Recreate the listing that follows line for line, without pictures.

Dataset section:

· · · · · · ·

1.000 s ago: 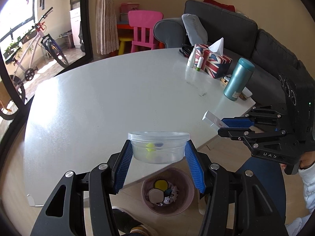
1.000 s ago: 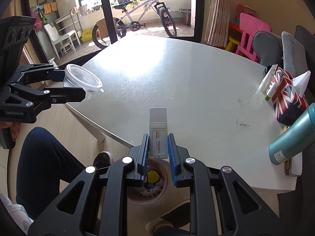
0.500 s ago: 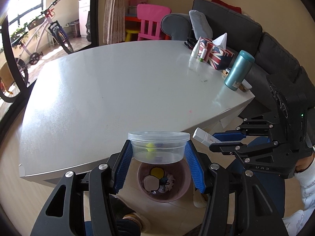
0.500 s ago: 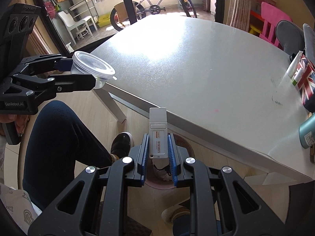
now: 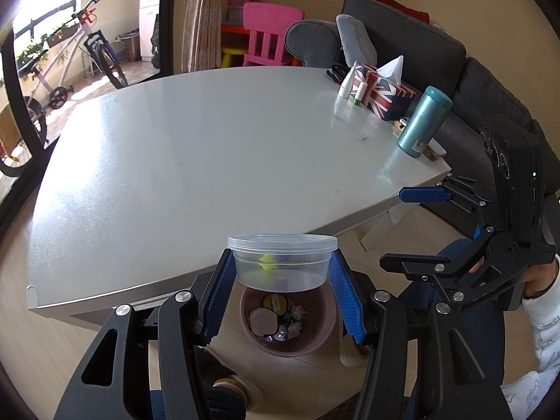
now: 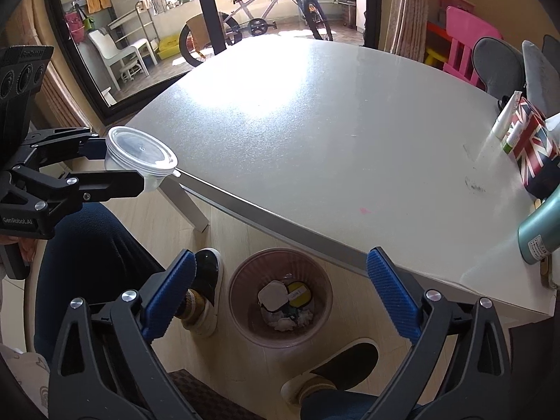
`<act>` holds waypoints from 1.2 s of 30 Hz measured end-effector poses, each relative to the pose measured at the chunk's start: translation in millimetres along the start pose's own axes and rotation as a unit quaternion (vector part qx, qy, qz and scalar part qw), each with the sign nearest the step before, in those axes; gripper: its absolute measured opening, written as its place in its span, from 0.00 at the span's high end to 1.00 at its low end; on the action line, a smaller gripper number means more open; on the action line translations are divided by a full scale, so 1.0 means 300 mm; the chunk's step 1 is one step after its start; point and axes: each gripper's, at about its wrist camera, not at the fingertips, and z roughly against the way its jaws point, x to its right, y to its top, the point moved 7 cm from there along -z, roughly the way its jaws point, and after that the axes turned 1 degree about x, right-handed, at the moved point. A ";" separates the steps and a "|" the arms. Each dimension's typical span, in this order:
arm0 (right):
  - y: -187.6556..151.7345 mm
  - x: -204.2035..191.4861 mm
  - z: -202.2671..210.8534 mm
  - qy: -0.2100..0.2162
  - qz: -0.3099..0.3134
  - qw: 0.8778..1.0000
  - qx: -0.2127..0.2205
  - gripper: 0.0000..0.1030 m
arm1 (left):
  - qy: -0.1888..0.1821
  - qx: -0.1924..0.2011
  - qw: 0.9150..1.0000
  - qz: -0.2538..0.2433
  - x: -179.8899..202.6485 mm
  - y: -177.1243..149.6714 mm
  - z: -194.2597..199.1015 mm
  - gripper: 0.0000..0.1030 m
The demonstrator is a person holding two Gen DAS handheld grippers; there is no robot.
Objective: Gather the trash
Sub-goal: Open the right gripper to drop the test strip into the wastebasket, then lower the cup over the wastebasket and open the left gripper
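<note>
**Right wrist view: one tool opening over the bin, tub waiting in the other**

Right wrist view shows the right tool point(image 6: 280, 292) with its jaws opening wide and nothing between them, poised above the pink waste bin point(image 6: 252, 332) on the floor at lower centre of the frame. The bin already holds a pale lid-like piece, a yellow round item and crumpled scraps. At left of the frame, the left tool point(image 6: 140, 171) is clenched on the clear plastic tub point(image 6: 140, 152), lid on, just off the near edge of the bench point(image 6: 315, 122).

In the left wrist view the tub point(image 5: 281, 262) sits between the blue pads directly above the bin point(image 5: 315, 343), with something small and yellow inside.

Risks, as I judge them: the tub is nearly as wide as the bin mouth, so a release slightly off centre could catch the rim and bounce onto the floor beside the person's shoes. The two tools are near each other, so a hasty move could knock them together.

Readable writing: "GenRobot.AI" on the left tool's body. The tissue box point(image 6: 532, 140) carries a Union Jack pattern; the teal flask point(image 6: 540, 231) has a label too small to read.
</note>
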 end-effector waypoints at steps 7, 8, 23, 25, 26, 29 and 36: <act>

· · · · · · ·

Answer section:
1.000 s ago: 
1.000 s ago: 
0.500 s ago: 
0.500 s ago: 
now: 
now: 
`<act>` holds waypoints from 1.2 s of 30 Hz measured end-effector poses, each relative to the pose measured at the chunk's start: translation in millimetres along the start pose's own axes and rotation as a unit quaternion (vector part qx, qy, qz and scalar part qw), each with the sign nearest the step before, in those axes; gripper: its absolute measured opening, written as its place in its span, from 0.00 at the span's high end to 1.00 at its low end; on the action line, a smaller gripper number means more open; on the action line translations are divided by a full scale, so 1.0 means 300 mm; the chunk's step 1 is one step after its start; point and axes: each gripper's, at about its wrist camera, not at the fingertips, and z roughly against the way its jaws point, x to its right, y to its top, the point moved 7 cm from there along -z, roughly the way its jaws point, and after that the axes turned 1 degree about x, right-handed, at the moved point. A ";" separates the steps and a "|" the arms. Each dimension's typical span, in this order:
arm0 (right):
  - y: -187.6556..151.7345 mm
  - x: -204.2035..191.4861 mm
  - z: -202.2671..210.8534 mm
  - qy: -0.2100..0.2162
  - qz: -0.3099..0.3134
  - qw: 0.8778..1.0000
  - qx: -0.2127..0.2205
  - gripper: 0.0000..0.1030 m
arm1 (left):
  - qy: -0.1888..0.1821
  - qx: -0.1924..0.2011
  - qw: 0.9150..1.0000
  - qz: -0.2538..0.2433
  - x: -179.8899..202.6485 mm
  - y: -177.1243..149.6714 mm
  - z: -194.2597..199.1015 mm
  - gripper: 0.0000..0.1030 m
The demonstrator is a person holding two Gen DAS handheld grippers; there is no robot.
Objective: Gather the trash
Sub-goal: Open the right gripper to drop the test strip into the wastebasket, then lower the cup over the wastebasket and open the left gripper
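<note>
**Right wrist view: one tool opening over the bin, tub waiting in the other**

Right wrist view shows the right tool point(image 6: 280, 292) with its jaws opening wide and nothing between them, poised above the pink waste bin point(image 6: 252, 332) on the floor at lower centre of the frame. The bin already holds a pale lid-like piece, a yellow round item and crumpled scraps. At left of the frame, the left tool point(image 6: 140, 171) is clenched on the clear plastic tub point(image 6: 140, 152), lid on, just off the near edge of the bench point(image 6: 315, 122).

In the left wrist view the tub point(image 5: 281, 262) sits between the blue pads directly above the bin point(image 5: 315, 343), with something small and yellow inside.

Risks, as I judge them: the tub is nearly as wide as the bin mouth, so a release slightly off centre could catch the rim and bounce onto the floor beside the person's shoes. The two tools are near each other, so a hasty move could knock them together.

Readable writing: "GenRobot.AI" on the left tool's body. The tissue box point(image 6: 532, 140) carries a Union Jack pattern; the teal flask point(image 6: 540, 231) has a label too small to read.
</note>
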 end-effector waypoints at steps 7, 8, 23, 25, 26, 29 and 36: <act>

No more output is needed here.